Coulter takes this opportunity to remind us that she dedicated a third of her 2006 book Godless to demolishing evolutionary biology. Apparently the scientists who have published over 59,000 papers on the topic of evolution since she published her book didn't get the memo.
To rectify that situation, Coulter now informs us that "it is a mathematical impossibility, for example, that all 30 to 40 parts of the cell's flagellum — forget the 200 parts of the cilium! — could all arise at once by random mutation."
Of course, nobody is saying they evolved all at once by random mutation. Nobody except for Ann Coulter. To see what scientists are actually saying, you can start by reading this review that presents a detailed hypothesis about the incremental evolution of the flagellum and the cilium, based on actual experiments. In a ...
August 23, 2011
How many species are there? My latest for the New York Times
In 1833, John Obadiah Westwood, a British entomologist, tried to guess how many species of insects there are on Earth. He extrapolated from England to Earth as a whole. "If we say 400,000, we shall, perhaps, not be very wide of the truth," he wrote. Today, scientists have found over a million species of insects and keep finding more every year.

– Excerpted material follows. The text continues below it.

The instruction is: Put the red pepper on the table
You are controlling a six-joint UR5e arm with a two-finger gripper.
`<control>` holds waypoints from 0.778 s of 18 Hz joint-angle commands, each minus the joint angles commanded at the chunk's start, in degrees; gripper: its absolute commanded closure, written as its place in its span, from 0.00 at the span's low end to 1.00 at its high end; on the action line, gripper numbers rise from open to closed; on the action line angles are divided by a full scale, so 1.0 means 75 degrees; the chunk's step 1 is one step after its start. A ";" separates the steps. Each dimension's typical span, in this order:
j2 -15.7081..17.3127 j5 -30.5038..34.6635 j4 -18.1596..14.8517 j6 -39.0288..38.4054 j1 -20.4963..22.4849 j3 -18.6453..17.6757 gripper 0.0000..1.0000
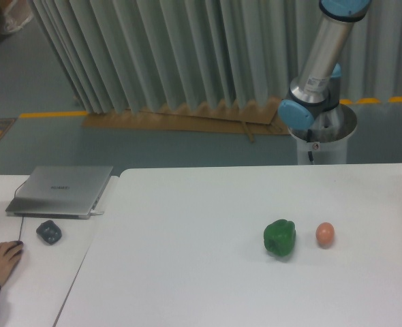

The question of how many species there are on Earth has been a tricky one ever since Westwood's day. I've written a story for the New York Times about a new estimate that was published today: 8.7 million.
What makes the paper particularly interesting is that it introduces a new method for estimating biodiversity. The method is based on Linnean taxonomy. While we have lots of new species left to find, we may have found most of the classes, orders, and phyla. It turns out that for a number of groups–mammals, birds, and so on–the numbers of each of these rankings rise as you descend the hierarchy.
Here's a diagram that summarizes this striking pattern (courtesy of the Census of Marine Life). I couldn't fit it into the story, so I thought I'd show it here:
Zooming In On the Cholera Tree of Life (And Death)
In the wake of last year's earthquake in Haiti, cholera arrived on the island for the first time in 60 years. According to the World Health Organization, 419, 511 Haitians got sick with cholera as of July 31, of which 5,968 died. The infection rate is dropping right now, but the arrival of Hurricane Irene could change that.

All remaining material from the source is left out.